Computer Technologies Laboratory, ITMO University, 49 Kronverkskiy Pr., St. Petersburg 197101, Russian Federation.
Smithsonian Conservation Biology Institute, Center for Species Survival, National Zoological Park, 3001 Connecticut Ave., NW Washington, D.C. 20008, USA.
Gigascience. 2020 Mar 1;9(3). doi: 10.1093/gigascience/giaa005.
The demographic history of any population is imprinted in the genomes of the individuals that make up the population. One of the most popular and convenient representations of genetic information is the allele frequency spectrum (AFS), the distribution of allele frequencies in populations. The joint AFS is commonly used to reconstruct the demographic history of multiple populations, and several methods based on diffusion approximation (e.g., ∂a∂i) and ordinary differential equations (e.g., moments) have been developed and applied for demographic inference. These methods provide an opportunity to simulate AFS under a variety of researcher-specified demographic models and to estimate the best model and associated parameters using likelihood-based local optimizations. However, there are no known algorithms to perform global searches of demographic models with a given AFS.

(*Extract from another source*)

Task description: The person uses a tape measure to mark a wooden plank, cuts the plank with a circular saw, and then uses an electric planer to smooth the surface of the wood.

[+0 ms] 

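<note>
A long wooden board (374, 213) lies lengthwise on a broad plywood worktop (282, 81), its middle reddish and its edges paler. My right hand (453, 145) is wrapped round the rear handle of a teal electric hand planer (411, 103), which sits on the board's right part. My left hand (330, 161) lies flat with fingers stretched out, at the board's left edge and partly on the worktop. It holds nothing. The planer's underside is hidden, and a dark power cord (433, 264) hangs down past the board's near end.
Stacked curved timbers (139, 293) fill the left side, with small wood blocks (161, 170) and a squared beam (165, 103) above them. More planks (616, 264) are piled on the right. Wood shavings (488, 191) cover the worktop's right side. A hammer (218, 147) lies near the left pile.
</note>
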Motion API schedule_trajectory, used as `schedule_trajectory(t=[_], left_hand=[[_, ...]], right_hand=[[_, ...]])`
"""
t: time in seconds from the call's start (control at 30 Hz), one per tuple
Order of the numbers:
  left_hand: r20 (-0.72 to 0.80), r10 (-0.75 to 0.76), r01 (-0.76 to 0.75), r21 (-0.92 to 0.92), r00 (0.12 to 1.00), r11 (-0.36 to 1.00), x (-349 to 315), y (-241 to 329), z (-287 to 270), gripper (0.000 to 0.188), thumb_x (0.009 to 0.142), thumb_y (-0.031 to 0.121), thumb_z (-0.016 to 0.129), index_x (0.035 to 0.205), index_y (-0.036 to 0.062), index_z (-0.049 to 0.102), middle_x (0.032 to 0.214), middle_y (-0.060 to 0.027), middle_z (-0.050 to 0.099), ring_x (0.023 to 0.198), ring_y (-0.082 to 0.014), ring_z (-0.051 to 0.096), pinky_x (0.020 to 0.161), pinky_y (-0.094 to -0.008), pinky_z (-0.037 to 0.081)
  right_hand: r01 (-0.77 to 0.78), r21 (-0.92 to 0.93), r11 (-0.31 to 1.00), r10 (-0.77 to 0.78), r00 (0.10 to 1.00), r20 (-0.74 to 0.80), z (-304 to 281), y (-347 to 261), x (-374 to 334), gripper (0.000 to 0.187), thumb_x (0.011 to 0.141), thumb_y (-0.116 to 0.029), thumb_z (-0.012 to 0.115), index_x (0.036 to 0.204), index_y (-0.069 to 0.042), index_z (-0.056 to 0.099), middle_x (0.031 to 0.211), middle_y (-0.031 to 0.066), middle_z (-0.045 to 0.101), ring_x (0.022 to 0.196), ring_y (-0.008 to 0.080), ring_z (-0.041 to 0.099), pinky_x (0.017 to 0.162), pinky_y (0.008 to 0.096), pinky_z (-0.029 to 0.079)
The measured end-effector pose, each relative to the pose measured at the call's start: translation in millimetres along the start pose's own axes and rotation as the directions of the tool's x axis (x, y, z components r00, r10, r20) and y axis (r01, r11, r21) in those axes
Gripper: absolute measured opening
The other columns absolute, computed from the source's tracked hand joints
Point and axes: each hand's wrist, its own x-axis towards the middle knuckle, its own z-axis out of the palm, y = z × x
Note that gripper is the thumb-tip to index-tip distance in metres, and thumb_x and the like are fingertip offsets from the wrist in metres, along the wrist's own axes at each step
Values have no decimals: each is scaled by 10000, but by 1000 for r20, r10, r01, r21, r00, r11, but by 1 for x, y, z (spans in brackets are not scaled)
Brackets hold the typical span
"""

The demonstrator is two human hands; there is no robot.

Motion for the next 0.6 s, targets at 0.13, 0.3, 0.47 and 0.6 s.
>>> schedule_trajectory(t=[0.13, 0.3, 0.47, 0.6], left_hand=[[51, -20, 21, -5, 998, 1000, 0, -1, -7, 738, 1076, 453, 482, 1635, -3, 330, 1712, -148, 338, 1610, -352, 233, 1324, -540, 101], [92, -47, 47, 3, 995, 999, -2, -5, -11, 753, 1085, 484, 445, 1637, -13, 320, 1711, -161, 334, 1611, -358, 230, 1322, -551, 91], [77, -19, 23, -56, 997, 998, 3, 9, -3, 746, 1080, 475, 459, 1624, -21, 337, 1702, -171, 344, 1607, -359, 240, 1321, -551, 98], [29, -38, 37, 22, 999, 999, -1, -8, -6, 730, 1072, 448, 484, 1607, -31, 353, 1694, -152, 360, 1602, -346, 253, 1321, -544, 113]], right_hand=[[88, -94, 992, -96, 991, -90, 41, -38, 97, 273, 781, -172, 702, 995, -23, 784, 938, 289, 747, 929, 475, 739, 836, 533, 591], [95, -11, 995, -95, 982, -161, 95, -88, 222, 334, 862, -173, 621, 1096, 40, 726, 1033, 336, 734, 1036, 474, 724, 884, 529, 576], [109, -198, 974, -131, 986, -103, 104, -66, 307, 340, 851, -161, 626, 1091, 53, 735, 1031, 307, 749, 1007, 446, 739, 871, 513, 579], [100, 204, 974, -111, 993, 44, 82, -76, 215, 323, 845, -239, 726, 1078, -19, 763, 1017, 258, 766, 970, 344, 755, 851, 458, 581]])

Here, we introduce a new method that implements a global search using a genetic algorithm for the automatic and unsupervised inference of demographic history from joint AFS data. Our method is implemented in the software GADMA (Genetic Algorithm for Demographic Model Analysis, https://github.com/ctlab/GADMA).
We demonstrate the performance of GADMA by applying it to sequence data from humans and non-model organisms and show that it is able to automatically infer a demographic model close to or even better than the one that was previously obtained manually. Moreover, GADMA is able to infer multiple demographic models at different local optima close to the global one, providing a larger set of possible scenarios to further explore demographic history.
任何人群的人口历史都铭刻在构成该人群的个体的基因组中。遗传信息最受欢迎和方便的表示之一是等位基因频率谱(AFS),即群体中等位基因频率的分布。联合 AFS 通常用于重建多个群体的人口历史,并且已经开发并应用了几种基于扩散逼近(例如,∂a∂i)和常微分方程(例如,矩)的方法进行人口推断。这些方法为在各种研究人员指定的人口模型下模拟 AFS 提供了机会,并使用基于似然的局部优化来估计最佳模型和相关参数。然而,目前还没有已知的算法可以针对具有给定 AFS 的人口模型进行全局搜索。
在这里,我们介绍了一种新方法,该方法使用遗传算法实现了全局搜索,用于从联合 AFS 数据自动和无监督地推断人口历史。我们的方法在软件 GADMA(用于人口模型分析的遗传算法,https://github.com/ctlab/GADMA)中实现。
我们通过将其应用于来自人类和非模型生物的序列数据来展示 GADMA 的性能,并表明它能够自动推断出接近甚至优于先前手动获得的人口模型。此外,GADMA 能够推断出多个接近全局最优的不同局部最优的人口模型,提供了更大的可能情景集来进一步探索人口历史。